Chasse du 24 février

Domaine de Barbebelle, 33 chiens, pluie fine 5°

 

Un bon temps de veneur qui nous laisse espérer une voie saignante.

Avec Brice nous décidons de commencer à fouler vers le jas d’amour où la densité d’animaux est en principe moins importante que dans les autres parties du territoire.

Les chiens prennent connaissance d’une voie dans la vigne mitoyenne au bois. Le lancer ne se fait pas attendre. Trois animaux sont annoncés devant une grosse partie des chiens. Deux autres animaux reculent avec l’autre partie. Du coin de l’œil je vois deux à trois animaux qui se dérobent sur le côté.

Nous sommes servis pour notre souhait d’attaquer un seul animal. C’est vrai qu’en cette période de nuits glaciales les animaux ont tendance à se harder.
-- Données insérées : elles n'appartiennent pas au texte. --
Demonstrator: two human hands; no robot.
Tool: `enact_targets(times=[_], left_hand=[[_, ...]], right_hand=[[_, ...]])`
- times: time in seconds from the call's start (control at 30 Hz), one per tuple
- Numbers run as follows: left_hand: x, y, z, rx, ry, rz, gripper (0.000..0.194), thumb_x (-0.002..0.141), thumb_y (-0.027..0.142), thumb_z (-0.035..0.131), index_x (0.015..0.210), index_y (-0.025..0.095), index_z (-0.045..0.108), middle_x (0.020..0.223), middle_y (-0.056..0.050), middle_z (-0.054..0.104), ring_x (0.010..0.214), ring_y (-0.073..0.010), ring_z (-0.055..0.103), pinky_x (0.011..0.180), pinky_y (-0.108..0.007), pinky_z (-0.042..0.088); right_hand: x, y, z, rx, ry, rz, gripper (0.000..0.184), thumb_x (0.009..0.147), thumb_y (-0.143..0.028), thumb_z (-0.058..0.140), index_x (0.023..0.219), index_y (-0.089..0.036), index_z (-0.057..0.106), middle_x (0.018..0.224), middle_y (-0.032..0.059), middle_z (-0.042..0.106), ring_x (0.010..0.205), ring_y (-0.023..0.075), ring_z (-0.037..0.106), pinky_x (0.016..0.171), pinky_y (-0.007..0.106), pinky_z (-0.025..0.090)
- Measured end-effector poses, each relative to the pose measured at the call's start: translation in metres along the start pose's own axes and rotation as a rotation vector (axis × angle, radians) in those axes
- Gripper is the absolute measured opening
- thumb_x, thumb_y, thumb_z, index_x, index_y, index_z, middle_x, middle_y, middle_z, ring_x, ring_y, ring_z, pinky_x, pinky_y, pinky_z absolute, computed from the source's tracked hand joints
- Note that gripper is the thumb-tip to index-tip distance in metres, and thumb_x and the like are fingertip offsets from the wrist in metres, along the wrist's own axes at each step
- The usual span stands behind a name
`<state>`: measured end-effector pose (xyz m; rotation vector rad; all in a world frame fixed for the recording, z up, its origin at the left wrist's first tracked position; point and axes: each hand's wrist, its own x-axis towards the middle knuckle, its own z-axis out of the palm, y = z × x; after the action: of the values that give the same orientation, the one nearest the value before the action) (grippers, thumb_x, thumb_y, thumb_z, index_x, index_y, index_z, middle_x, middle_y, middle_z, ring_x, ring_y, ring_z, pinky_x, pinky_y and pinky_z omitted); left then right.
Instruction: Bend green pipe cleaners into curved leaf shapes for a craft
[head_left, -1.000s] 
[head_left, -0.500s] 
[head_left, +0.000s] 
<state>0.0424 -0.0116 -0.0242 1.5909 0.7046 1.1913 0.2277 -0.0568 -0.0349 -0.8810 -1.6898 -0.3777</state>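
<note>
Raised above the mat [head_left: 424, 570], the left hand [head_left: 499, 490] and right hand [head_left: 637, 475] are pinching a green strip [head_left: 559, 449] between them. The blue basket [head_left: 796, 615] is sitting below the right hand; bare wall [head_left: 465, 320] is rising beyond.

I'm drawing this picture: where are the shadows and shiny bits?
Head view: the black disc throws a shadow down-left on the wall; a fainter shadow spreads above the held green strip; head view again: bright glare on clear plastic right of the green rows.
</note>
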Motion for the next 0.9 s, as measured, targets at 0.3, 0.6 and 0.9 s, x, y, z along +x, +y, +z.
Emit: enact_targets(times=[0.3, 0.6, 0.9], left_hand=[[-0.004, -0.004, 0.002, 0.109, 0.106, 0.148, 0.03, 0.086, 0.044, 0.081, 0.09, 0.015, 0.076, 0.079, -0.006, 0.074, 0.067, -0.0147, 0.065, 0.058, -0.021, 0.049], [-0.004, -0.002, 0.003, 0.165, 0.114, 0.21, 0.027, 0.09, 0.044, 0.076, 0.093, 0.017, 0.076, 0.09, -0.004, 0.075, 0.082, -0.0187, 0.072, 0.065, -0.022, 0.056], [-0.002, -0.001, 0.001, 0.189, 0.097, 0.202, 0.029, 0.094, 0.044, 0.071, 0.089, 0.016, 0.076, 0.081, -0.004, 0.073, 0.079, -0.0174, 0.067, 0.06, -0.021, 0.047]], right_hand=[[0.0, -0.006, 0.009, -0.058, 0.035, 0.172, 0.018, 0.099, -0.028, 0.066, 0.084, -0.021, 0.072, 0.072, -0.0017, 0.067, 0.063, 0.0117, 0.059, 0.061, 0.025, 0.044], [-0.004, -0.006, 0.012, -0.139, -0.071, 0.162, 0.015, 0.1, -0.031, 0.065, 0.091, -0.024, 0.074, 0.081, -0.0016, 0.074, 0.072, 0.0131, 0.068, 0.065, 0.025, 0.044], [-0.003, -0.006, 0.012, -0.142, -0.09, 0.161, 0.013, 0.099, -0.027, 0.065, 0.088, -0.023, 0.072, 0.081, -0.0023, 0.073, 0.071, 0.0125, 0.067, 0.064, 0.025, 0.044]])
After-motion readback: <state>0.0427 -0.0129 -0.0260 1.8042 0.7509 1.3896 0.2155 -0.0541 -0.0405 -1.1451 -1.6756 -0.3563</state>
Bon ne nous décourageons pas. Je laisse faire les chiens jusqu’à ce qu’ils choisissent leur animal.  Le gros de la meute opte pour une chevrette.
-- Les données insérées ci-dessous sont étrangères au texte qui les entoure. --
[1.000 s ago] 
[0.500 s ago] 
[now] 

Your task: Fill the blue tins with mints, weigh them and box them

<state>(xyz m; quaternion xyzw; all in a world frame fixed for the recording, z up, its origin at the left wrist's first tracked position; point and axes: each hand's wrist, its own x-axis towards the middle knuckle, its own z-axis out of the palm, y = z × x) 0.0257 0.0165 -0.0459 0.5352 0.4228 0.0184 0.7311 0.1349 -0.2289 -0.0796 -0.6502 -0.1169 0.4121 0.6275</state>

Incompréhensible mais la voie n’est pas là. Ils ont du mal à maintenir. Seuls les quatre ou cinq chiens de tête se récrient. Beaucoup d’animaux sont debout. Il nous faut régulièrement reprendre  les chiens de queue qui partent sur le change.

La chasse revient vers le jas d’amour. Les chiens tombent en défaut au bord de la vigne. Rien sur les devants au-delà de la vigne. Je les encourage à travailler les retours. Bien vu ! Un joli relancer à vue nous laisse espérer. Rien à faire les chiens n’arrivent pas à charger. Le grand bois de Carcassonne est traversé tant bien que mal. Nouveau défaut à l’orée de Carrère. Plusieurs vues sont données sur plusieurs animaux. Je fais rallier à Caporal qui se récrie vers le tombeau romain. La pluie s’est arrêtée.

Les chiens lancent une chevrette avec une tache blanche sur le dos. Les chiens sont déchaînés, la voie est devenue saignante. La grande vigne est traversée puis les clairettes, puis le bois de Carcassonne pour se diriger vers le jas d’amour. Ils maintiennent leur animal facilement  reconnaissable. Les chiens chargent toujours.

 

La chasse fait tête vers le tombeau romain, traverse la vigne de la plaine de fer. Les chiens se divisent en deux. La grosse partie se dirige vers le bois de Rognes, l’autre partie, une dizaine, recule dans le flanc du tombeau romain. Je pense que notre chevretteanimal revient à son attaque. J’opte pour rallier à cette chasse. J’ai tout faux, deux animaux sont annoncés par Jean Côme.  J’arrête ces chiens. Papa n’est pas content du tout. Il me faut maintenant retrouver la bonne chasse.  Voyant des voitures prendre la direction du bois de Rognes je m’y dirige. Rien grand silence. Je longe le champ labouré des étangs, passage obligé pour pénétrer dans le bois en venant de la vigne, pas de vol ce l’est de chiens.

Je recule vers Carcassonne enfin des récris. Il m’a fallu près d’une demi-heure pour retrouver la chasse.  Les chiens sont en balancé dans le vallon de Carrère. Geoffroy et Jonathan me disent avoir suivi plein galop la chasse qui a tourné dans le grand bois, puis dans les clairettes  pour revenir ici en bordure de Carrère.  Les chiens ont connaissance jusqu’au tombeau romain où ils tombent en défaut. Défaut qui n’est jamais relevé.

Nous sommes déçus car cette chevrette à la tache blanche a été sacrément bousculée pendant plus d’une heure et quart. Elle a gagné.

La belle tradition des repas animés des fins de chasse de Barbebelle n’est pas démentie.

jean sebastien

Merci encore une fois pour votre accueil.